Teaching English language arts means writing writing lesson plans.
(I’m sorry for that play on words.) Writing lesson plans should work toward the standards, but they should also not overwhelm students. Creating writing lessons is a balance, and honestly, teaching writing requires a constant state of reflection for me.
Teachers are aware that college professors and employers bemoan the lack of writing skills shown in today’s youth. Additionally, standards provides high expectations for student writing. With technology, clear communication is essential. I GET that we teachers are stressed about creating writing lesson plans.
So, ok. We have all of the whys and reasons for teaching writing. . . not that we wouldn’t have taught it anyway. Teachers will craft writing lesson plans, keeping all of this in mind. If you are in a rut with student writing assignments, here are different angles to consider for lesson planning.
Start at the end
Starting with the ending is my common approach. What is the goal of this writing unit? What writing standards am I working toward? Possibilities include (and this is not an exhaustive list):
- writing strong introductions and conclusions, perhaps ones that tie together.
- incorporating ethos, pathos, and logos.
- creating stronger sentences.
- writing a strong thesis.
- making purposeful transitions.
- neatly incorporating research.
- following conventions and other grammatical rules.
What should students know by the end? What piece will help them create better writing? Dependent on what grade I am teaching, the standards could ask me to look at parallelism, variety in sentence structure, or balanced arguments.
Choose your standards and objectives, rather than a general, “students will write a research paper following best practices.” That objective could work for the larger picture, but making very specific objectives helps me focus and decide smaller assignments.
Plus, after I work with a class on smaller writing assignments, I can envision what they should accomplish from larger writing assignments.
Think of specifics
Regarding assignments, another angle for writing lesson plans is to gather the activities and graphic organizers for a particular writing assignment. Narrative, informative, and argumentative papers require different tones, claims, and evidence. In a narrative assignment, you probably will concern yourself with dialogue. In an argumentative paper, you’ll work on counterclaims.

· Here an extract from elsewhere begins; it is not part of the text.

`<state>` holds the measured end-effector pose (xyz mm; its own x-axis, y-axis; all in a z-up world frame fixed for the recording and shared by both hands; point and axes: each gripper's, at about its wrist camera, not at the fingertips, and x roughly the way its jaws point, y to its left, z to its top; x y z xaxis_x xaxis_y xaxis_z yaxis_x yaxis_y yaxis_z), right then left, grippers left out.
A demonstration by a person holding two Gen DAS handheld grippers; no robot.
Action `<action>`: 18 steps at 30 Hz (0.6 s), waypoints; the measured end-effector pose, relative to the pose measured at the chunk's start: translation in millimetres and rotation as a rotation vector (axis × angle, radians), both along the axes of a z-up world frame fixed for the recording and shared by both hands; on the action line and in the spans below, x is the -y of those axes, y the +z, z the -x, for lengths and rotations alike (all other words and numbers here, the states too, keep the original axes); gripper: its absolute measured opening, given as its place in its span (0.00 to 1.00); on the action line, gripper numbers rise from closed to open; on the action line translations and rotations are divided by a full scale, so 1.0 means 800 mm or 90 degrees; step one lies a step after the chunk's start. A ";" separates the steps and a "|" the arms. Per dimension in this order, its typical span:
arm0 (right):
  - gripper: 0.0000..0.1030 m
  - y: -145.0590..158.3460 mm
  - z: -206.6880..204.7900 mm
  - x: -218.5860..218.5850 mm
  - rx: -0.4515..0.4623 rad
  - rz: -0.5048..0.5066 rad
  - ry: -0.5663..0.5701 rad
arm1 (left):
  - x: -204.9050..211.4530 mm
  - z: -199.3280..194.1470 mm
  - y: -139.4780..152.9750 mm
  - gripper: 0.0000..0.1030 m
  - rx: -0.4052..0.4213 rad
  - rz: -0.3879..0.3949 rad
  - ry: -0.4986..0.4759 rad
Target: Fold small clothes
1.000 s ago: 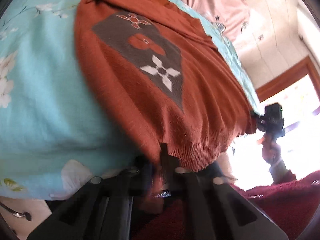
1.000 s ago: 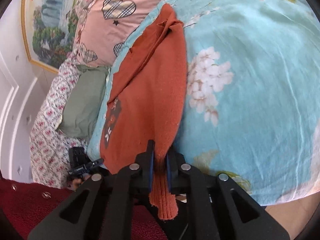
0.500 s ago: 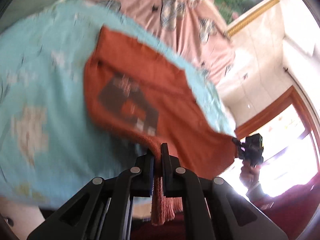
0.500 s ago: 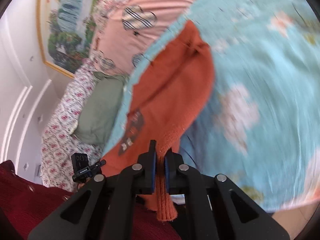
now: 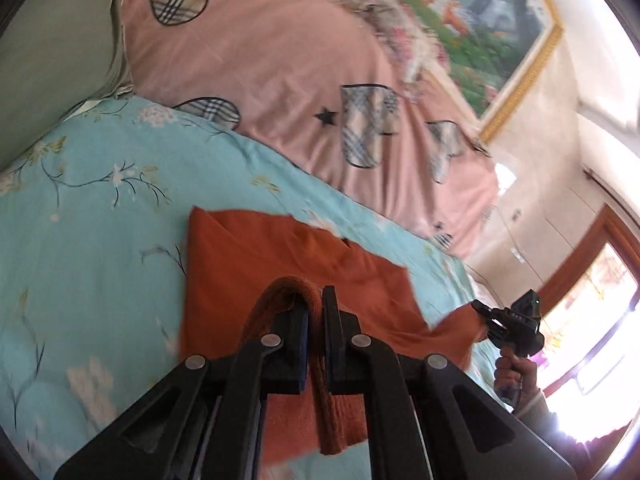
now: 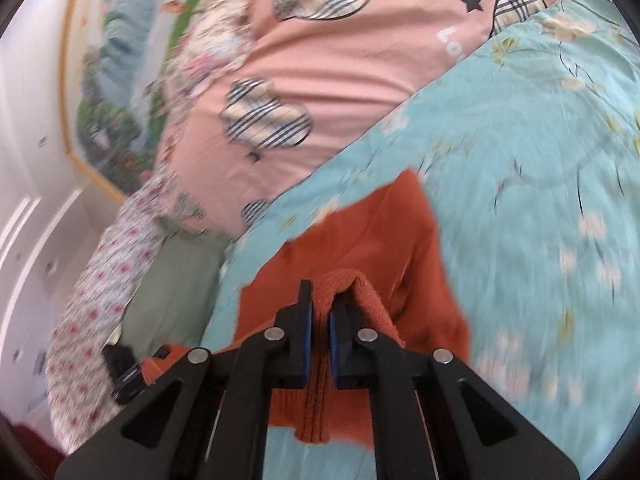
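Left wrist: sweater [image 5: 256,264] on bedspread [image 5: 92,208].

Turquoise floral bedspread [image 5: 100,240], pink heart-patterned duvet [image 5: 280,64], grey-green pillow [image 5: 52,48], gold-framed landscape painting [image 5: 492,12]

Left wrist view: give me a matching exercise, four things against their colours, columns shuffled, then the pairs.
Things:
1. sweater
2. bedspread
3. quilt
4. pillow

Colours:
A. pink with plaid hearts
B. grey-green
C. rust orange
D. light blue with flowers

Pairs: 1-C, 2-D, 3-A, 4-B
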<state>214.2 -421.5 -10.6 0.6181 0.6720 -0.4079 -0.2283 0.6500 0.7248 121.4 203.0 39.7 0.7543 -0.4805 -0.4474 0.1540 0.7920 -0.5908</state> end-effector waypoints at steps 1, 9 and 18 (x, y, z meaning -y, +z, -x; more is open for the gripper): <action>0.08 -0.003 -0.017 -0.003 -0.006 0.010 -0.007 | -0.004 -0.017 -0.008 0.04 -0.008 -0.001 0.007; 0.08 -0.069 -0.117 -0.028 -0.105 0.098 -0.044 | -0.026 -0.118 -0.094 0.05 -0.110 -0.024 0.048; 0.17 -0.049 -0.048 -0.044 -0.067 0.198 -0.041 | 0.049 -0.060 -0.108 0.40 -0.146 -0.044 -0.072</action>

So, think of specifics. How will students brainstorm? How will you assign and introduce the assignment? What tools will help students edit their writing? Can you change-up regular activities, making them specific to writing? Considering the activities before drafting writing lesson plans will give you a larger picture and will help you tweak the activities as the unit continues. (All of those links are for writing posts on my blog—those posts will provide more ideas for writing lesson plans.)
As I think of specifics, I also think of what specific activities will help my students. We might work in groups to build community or organize papers. Another time, we might share troublesome areas of a paper and model working on them together. When I think of specific areas where students need help, then I can create writing activities.
Gather guiding ideas
After teaching a writing unit a few times, you’ll have a general idea of planning. If you are building writing lesson plans for the first time, take a look at another teacher’s long-term plans. (That’s a free download.)
Another thought is to use your standards as the guideline or influence. You may need to back up and to look at your daily lesson plans. Can you tie a reading assignment to writing? Will students develop greater meaning from literature if they analyze a concept through writing? If students approach reading with a writing approach, other pieces can click for them. If you have freedom in assigning student papers, making the paper connect to another area of learning may engage students more.
Finally, you can approach writing lesson plans with a student specific, highly individualistic approach. Maybe Sam needs to work on writing complete sentences, but Beth never writes fragments. Beth, however, needs to use vivid words. Ask students to create goal sheets for their assignments. Sam should pay extra attention to his sentences, while Beth should focus on her word choice. Don’t ignore the rest of the writing rubric, but give students ownership in the assignment by creating their own goals.
Writing lesson plans is a part of ELA life. They can become mundane, simply walking students through the motions. Instead, approach lesson plans with varying ideas. Students will appreciate the effort, becoming better writers.